→ **WHAT THE TASK ASKS**
Write out again, exactly, the lines below starting at the one with "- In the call" and ending at the one with "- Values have".

→ **GIVEN INFORMATION**
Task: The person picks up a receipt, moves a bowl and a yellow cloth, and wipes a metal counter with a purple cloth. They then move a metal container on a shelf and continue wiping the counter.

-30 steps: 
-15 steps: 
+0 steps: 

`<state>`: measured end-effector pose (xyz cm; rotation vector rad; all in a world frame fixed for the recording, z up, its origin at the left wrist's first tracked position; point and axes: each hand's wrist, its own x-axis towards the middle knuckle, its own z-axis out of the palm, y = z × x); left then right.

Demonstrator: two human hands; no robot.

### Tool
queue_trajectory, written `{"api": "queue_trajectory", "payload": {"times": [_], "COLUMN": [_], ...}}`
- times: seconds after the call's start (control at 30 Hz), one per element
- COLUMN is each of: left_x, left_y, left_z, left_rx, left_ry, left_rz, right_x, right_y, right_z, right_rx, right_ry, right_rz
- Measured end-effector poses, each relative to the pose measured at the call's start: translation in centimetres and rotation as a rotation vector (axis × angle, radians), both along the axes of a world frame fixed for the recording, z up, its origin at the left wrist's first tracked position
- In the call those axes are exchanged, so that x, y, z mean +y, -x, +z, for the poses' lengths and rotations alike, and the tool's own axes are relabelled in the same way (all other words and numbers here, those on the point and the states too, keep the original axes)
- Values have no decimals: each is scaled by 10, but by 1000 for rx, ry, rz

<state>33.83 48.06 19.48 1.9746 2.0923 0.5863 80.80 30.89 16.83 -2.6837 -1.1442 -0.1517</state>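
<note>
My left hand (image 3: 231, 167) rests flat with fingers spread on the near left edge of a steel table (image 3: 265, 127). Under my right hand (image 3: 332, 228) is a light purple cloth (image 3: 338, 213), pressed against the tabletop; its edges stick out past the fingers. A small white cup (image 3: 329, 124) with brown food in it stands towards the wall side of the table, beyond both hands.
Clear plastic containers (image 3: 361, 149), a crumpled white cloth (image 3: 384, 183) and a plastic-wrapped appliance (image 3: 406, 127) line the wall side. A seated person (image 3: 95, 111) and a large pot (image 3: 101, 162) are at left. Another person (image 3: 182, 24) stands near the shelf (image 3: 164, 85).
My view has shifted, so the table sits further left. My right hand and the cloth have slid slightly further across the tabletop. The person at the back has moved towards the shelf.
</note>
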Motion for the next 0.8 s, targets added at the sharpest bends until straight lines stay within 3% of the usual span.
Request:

→ **RESPONSE AREA**
- In the call those axes are exchanged, so that x, y, z mean +y, -x, +z, for the poses' lengths and rotations alike, and the tool's own axes are relabelled in the same way (all other words and numbers here, those on the point and the states too, keep the original axes)
- Values have no decimals: each is scaled by 10, but by 1000 for rx, ry, rz

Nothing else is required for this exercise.